Pour les religions non-catholiques, il est certain que nier les différences, les erreurs ou les lacunes des autres n'est pas la bonne solution. Une vraie charité cherche la conversion du prochain, pour qu'il ait la plénitude de la Foi et des sacrements.
Pour le protestantisme, il reste qu'avant d'être une hérésie il contient une part importante de la Foi dans le Christ. Certes il contient des erreurs, diverses selon les branches prostestantes, et il faut lutter contre leur propagation dans l'Église catholique et tenter de convaincre nos frères égarés de ce que nous tenons de notre sainte mère l'Église, mais il me semble qu'on ne peut pas présenter le protestantisme comme avant tout une hérésie. Si c'est une déviance de la doctrine, la base en reste la Foi dans le Christ et ce n'est qu'en second lieu qu'on peut affirmer que la doctrine n'est pas totalement conforme à cette Foi, et, tout simplement, à la Vérité. Comprenons-nous : je ne défends pas l'erreur, mais il ne faut pas arracher le bon grain avec l'ivraie.

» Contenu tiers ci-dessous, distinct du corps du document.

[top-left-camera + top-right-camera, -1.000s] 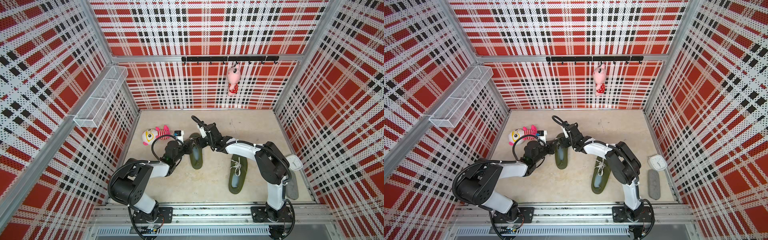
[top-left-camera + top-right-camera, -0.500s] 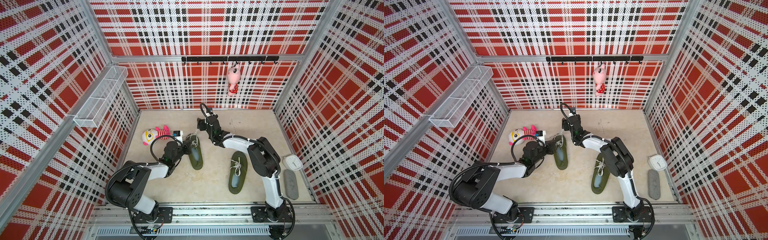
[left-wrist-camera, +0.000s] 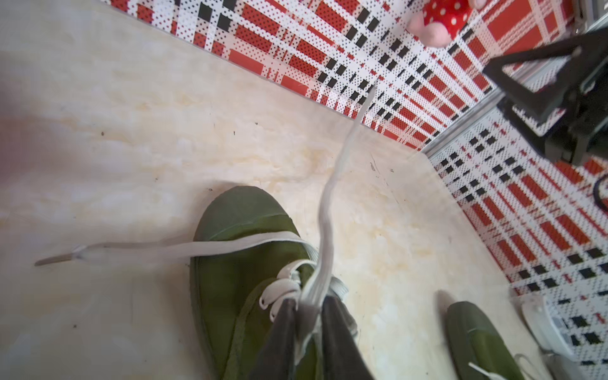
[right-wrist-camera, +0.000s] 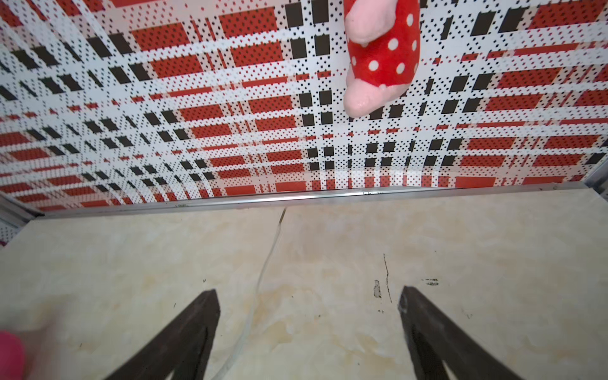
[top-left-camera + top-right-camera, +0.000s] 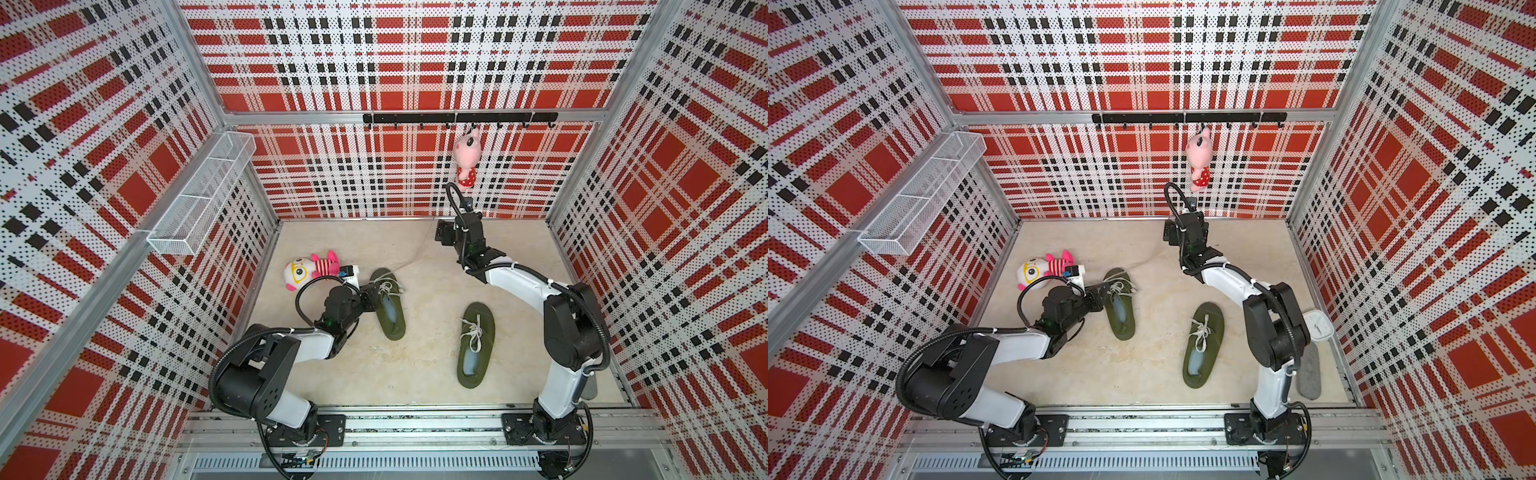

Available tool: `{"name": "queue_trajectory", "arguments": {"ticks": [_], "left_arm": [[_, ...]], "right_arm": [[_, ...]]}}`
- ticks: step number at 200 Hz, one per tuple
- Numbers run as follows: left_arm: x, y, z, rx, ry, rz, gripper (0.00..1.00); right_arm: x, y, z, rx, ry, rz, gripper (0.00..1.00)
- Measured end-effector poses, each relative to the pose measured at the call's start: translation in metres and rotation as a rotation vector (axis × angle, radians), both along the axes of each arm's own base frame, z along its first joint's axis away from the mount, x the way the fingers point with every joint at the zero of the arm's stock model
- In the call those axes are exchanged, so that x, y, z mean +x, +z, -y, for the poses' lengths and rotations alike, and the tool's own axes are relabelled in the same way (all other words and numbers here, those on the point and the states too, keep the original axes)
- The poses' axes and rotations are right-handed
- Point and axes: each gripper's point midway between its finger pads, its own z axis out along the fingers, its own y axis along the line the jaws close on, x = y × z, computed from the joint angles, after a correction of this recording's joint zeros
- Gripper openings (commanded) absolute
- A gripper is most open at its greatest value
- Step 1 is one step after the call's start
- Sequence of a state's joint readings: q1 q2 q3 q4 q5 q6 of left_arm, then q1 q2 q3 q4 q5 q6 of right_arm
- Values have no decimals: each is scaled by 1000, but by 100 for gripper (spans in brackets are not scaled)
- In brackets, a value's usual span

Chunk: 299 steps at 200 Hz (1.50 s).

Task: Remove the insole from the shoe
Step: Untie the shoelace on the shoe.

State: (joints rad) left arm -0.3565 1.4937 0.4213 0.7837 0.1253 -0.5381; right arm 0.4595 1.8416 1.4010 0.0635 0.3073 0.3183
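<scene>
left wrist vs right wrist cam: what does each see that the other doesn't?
Left wrist only: the green shoe, untied, with the left gripper tips either side of its lace at the eyelets. The second green shoe and a white clock sit at the frame edge.
Right wrist only: the right gripper, wide open with nothing between its jaws.
Both: that lace trailing over the beige floor toward the back, the hanging pink plush in a red dotted dress, and the plaid wall.

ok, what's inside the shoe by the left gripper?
A pale insole shows in the shoe opening; its toe end is hidden under the laces and upper.
</scene>
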Motion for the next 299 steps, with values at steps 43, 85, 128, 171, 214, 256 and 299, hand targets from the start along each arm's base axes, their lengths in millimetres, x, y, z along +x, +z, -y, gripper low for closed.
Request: {"name": "queue_trajectory", "arguments": {"ticks": [43,85,128,171,214,256,299], "left_arm": [[-17,3,-35,-8,61,-16,57],[-41,0,-27,33,1,-53,68],[-68,-32,16,87,-134,-161,68],[-56,-54,15,140,-86,-233,67],[-40,-54,19,142,-63,-233,68],[-34,-63,14,158,-20,-252,45],[-28,-69,0,169,46,-268,8]], "right_arm": [[-44,-68,2,-96,120,-310,93],[-120,-98,-48,-84,369,-474,90],[-198,-108,-156,-66,649,-519,86],[-201,-140,-168,-70,612,-595,76],[-194,-148,-164,-84,565,-603,73],[-186,-158,-166,-107,541,-606,72],[-168,-166,-150,-206,438,-570,57]]}}
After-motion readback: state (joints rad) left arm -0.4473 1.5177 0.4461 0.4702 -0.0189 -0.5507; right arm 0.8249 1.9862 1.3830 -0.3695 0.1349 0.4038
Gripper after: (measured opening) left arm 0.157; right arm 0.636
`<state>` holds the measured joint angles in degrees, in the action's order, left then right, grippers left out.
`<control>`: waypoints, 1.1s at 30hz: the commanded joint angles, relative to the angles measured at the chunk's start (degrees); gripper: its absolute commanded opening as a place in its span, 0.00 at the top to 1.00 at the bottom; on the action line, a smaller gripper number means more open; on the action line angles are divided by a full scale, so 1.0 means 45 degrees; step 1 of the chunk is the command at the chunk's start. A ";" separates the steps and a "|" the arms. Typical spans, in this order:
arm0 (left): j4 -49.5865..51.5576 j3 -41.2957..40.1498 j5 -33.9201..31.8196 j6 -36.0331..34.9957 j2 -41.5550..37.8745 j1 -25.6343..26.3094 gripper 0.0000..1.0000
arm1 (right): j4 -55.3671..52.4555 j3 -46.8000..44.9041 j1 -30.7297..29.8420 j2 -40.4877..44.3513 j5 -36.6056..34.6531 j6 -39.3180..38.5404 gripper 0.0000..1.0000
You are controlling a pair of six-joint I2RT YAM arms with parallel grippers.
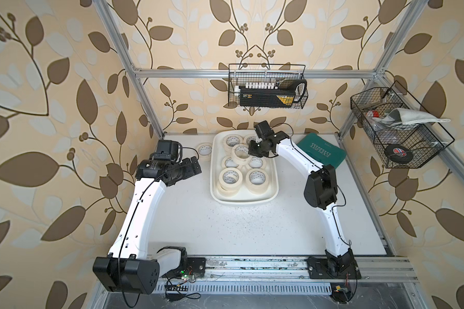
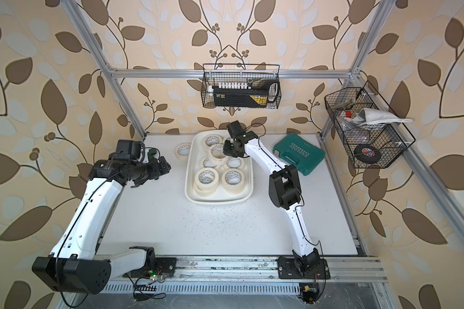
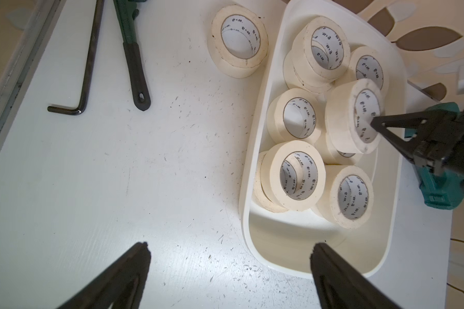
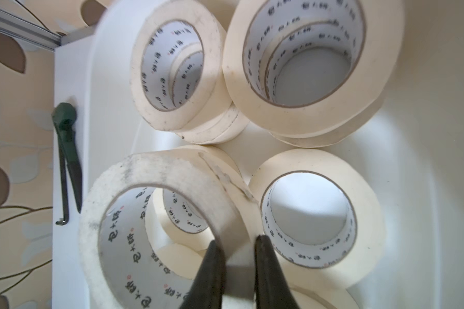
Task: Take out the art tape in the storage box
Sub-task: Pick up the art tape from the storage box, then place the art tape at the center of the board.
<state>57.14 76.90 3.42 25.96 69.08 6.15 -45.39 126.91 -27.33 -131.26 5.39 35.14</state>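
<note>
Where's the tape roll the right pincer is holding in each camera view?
Top view: held roll, far half of the storage box.
Top view: held roll, same spot.
Left wrist: right of centre, on the right pincer's tip.
Right wrist: lower left, filling the foreground.
Shared landmark: the storage box.

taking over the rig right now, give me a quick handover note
Left gripper: open, empty, over the table beside the storage box.
Right gripper: shut on one art tape roll's wall, one finger inside the core, roll tilted above the others.
Done: one roll lies on the table outside the box.
Left: carry out the held roll, then the remaining rolls, several stacked.
</note>
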 commanded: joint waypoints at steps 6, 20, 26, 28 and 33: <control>-0.0121 0.1139 -0.0167 0.0121 0.0644 0.1052 0.04 | -0.0684 -0.1000 0.0060 0.2448 -0.0317 -0.1386 1.00; 0.0065 0.3460 -0.0470 0.0138 0.2647 0.3809 0.06 | -0.0942 -0.5332 -0.0111 0.6674 -0.1575 -0.2741 1.00; -0.0105 0.4040 -0.0625 0.0226 0.3885 0.5497 0.06 | -0.0774 -0.7633 -0.0378 0.8144 -0.1890 -0.2907 1.00; -0.0372 0.4101 -0.0562 0.0333 0.4244 0.5979 0.06 | -0.0662 -0.8304 -0.0474 0.8540 -0.1958 -0.2849 1.00; -0.0739 0.4507 -0.0429 0.0379 0.5221 0.6990 0.07 | -0.0421 -0.9343 -0.0832 0.9134 -0.2109 -0.2604 1.00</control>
<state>55.66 94.26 1.58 26.79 91.55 35.99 -49.78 86.24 -30.17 -92.47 -3.01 22.87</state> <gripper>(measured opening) 0.931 0.166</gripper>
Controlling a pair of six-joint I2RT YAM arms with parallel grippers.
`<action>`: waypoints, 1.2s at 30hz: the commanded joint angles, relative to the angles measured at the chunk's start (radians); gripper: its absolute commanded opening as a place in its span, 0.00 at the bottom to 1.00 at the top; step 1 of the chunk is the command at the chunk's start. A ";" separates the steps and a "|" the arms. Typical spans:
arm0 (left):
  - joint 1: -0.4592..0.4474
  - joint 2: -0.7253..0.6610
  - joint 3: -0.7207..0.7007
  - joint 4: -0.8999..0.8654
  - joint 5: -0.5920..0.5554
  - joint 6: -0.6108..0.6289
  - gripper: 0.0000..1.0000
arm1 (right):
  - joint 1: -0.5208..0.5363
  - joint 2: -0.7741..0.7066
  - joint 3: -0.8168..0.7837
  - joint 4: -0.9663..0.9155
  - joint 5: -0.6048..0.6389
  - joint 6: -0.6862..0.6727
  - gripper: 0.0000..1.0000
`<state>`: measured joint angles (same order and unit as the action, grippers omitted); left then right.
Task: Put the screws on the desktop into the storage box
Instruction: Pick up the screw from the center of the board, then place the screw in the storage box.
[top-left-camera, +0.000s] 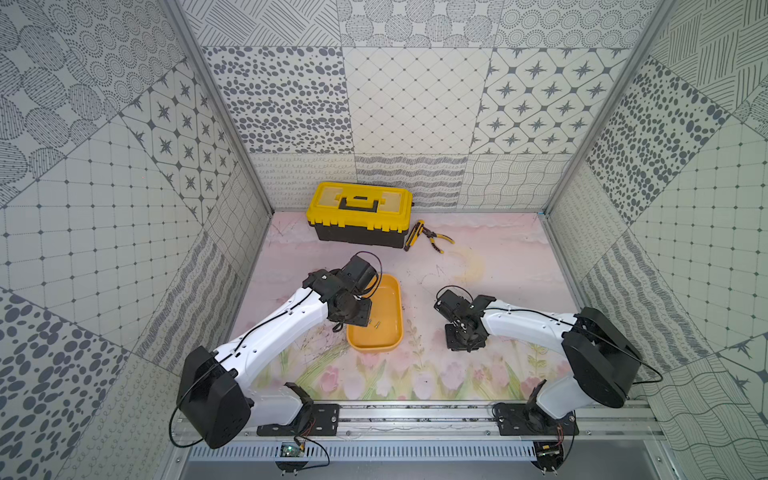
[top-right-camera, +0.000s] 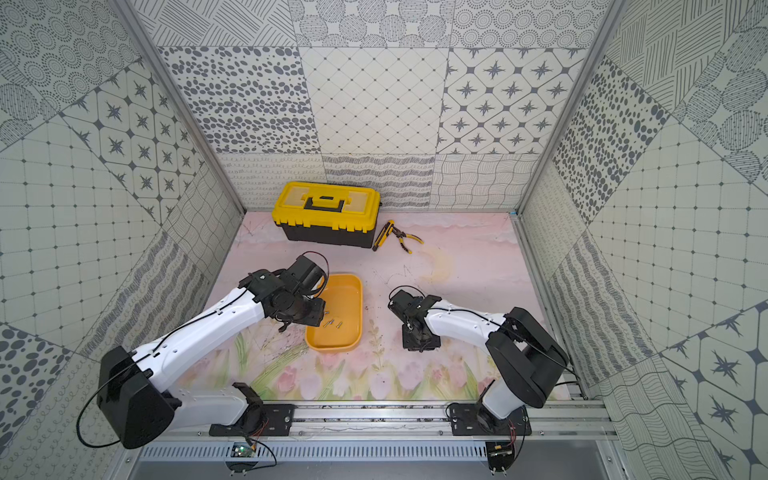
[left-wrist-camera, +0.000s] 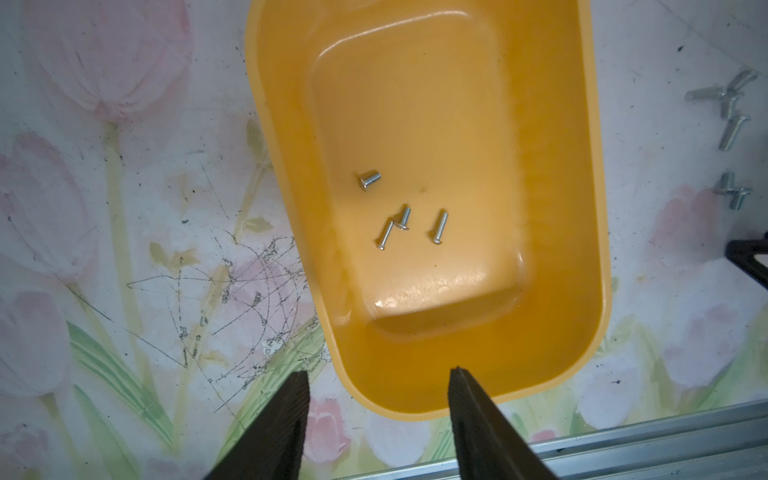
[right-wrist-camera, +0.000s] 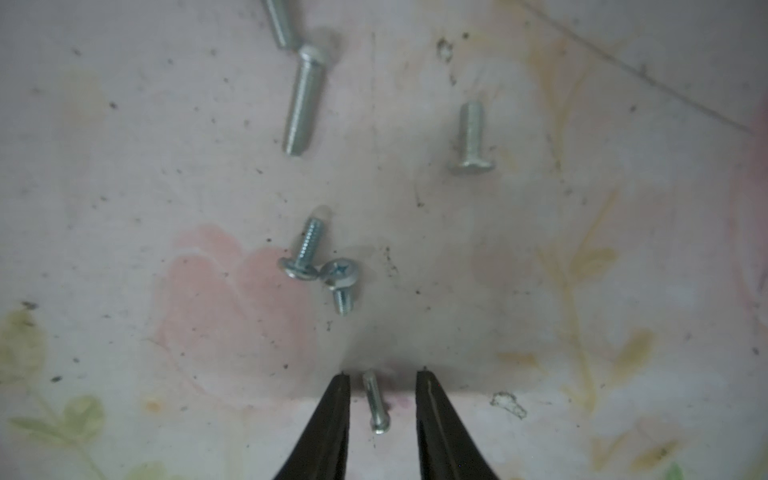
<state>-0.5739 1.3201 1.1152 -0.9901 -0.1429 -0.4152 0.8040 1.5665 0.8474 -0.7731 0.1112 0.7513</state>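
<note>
The right pincer, jaws apart close to the desk, straddles one small screw that lies between its tips with a gap on either side; five more screws lie scattered just beyond. The left pincer, released and empty, hangs over one short end of the yellow box, which holds four screws on its floor. In both top views the box rests on the desk partly under the left arm, the toolbox and pliers well behind it.
</note>
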 joint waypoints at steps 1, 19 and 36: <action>0.009 -0.011 -0.005 0.008 -0.035 -0.007 0.59 | 0.014 0.032 0.018 -0.005 -0.014 0.000 0.27; 0.009 -0.058 -0.005 -0.001 -0.125 -0.018 0.59 | 0.029 -0.077 0.042 0.057 -0.020 -0.044 0.00; 0.054 -0.227 -0.035 0.038 -0.253 -0.063 0.68 | 0.138 0.123 0.371 0.536 -0.333 0.073 0.00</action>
<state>-0.5327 1.1088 1.0863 -0.9833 -0.3492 -0.4576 0.9195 1.6104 1.1702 -0.3355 -0.1677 0.7795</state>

Il nous revient de conduire nos frères séparés vers la Verité toute entière (alors que nous ne la possédons pas et la connaissons si mal, miracle de nos mains vides) et cela passe, pour ce qui est de l'action humaine, par le dialogue dit oecuménique. Celui-ci n'a évidemment aucun sens s'il est pensé comme un sordide marchandage, pour trouver un juste milieu. Non, il s'agit bel et bien d'aller vers la Vérité qui ne peut contredire les dogmes catholiques. Du reste nos dogmes ne font que cerner de très loin la profondeur du mystère divin.